Take every line in the entries that includes the word "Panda" and copy it.

━━━━━━━━━━

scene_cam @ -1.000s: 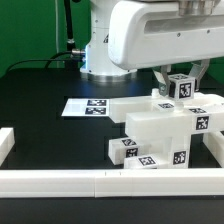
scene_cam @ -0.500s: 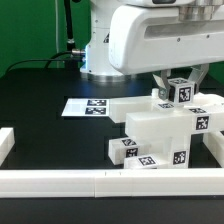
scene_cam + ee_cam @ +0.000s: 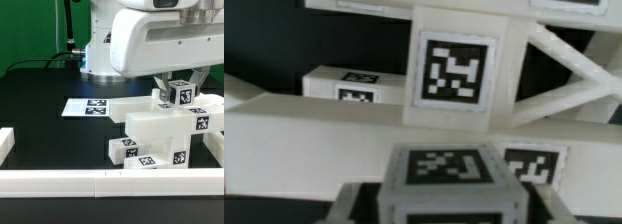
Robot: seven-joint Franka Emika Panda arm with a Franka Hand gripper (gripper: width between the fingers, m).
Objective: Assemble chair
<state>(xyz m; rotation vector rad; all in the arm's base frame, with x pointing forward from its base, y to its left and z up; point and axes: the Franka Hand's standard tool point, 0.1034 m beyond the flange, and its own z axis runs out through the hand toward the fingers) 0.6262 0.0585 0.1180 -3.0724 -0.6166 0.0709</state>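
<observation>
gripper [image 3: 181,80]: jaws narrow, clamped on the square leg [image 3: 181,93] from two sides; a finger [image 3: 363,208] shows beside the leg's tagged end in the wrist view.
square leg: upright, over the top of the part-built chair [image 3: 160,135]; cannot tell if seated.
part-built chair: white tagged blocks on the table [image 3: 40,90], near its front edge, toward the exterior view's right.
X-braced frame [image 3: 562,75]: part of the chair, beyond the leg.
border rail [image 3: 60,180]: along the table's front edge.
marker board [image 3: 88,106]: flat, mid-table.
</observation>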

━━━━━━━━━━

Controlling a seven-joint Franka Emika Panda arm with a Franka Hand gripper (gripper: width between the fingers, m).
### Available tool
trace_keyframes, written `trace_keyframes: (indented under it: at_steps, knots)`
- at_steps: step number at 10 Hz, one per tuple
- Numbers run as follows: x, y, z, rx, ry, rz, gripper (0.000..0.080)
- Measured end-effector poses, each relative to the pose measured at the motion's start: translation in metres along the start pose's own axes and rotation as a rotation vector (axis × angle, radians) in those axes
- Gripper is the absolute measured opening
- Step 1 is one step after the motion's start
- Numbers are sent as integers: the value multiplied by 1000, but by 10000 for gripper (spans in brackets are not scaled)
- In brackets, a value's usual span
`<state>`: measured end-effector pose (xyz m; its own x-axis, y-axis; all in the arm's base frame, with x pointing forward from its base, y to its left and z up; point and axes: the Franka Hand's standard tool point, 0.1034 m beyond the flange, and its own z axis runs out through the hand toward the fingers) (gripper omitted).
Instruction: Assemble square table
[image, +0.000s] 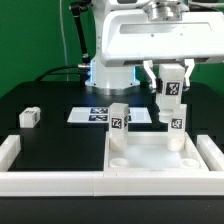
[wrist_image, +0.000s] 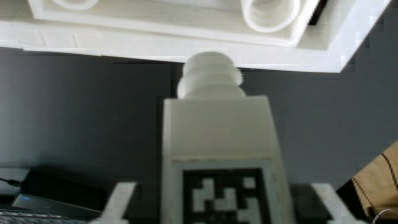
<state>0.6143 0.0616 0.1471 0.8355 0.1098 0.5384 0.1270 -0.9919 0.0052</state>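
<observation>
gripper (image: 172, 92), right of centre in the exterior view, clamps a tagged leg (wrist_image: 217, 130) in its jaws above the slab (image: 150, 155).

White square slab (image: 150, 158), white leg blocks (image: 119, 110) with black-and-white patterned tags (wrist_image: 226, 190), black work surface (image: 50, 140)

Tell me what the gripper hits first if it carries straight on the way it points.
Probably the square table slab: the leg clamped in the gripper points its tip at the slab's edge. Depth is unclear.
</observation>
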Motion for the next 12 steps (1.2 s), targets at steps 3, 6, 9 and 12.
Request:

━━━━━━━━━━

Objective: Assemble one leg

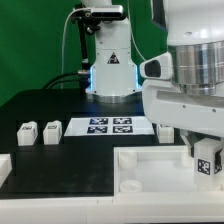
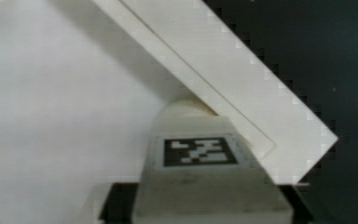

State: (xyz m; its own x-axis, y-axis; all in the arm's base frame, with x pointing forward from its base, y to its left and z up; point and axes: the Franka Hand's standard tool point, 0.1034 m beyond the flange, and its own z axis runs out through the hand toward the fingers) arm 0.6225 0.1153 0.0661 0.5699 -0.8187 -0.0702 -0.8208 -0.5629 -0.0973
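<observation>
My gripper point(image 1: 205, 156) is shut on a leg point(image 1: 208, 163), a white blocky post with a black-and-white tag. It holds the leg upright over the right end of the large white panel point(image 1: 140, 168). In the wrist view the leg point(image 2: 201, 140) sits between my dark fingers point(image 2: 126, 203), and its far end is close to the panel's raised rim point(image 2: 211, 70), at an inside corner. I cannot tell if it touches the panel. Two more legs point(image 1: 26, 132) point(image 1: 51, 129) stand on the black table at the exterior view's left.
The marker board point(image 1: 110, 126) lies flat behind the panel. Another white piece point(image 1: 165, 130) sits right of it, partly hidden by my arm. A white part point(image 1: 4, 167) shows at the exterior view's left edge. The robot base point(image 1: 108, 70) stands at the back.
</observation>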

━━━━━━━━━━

**Output for this exercise**
Robot: seven-joint Franka Emika Panda arm with a Franka Hand gripper (gripper: width between the fingers, m).
Controlling a seven-joint Franka Emika Panda arm with a Franka Hand gripper (gripper: width between the fingers, m).

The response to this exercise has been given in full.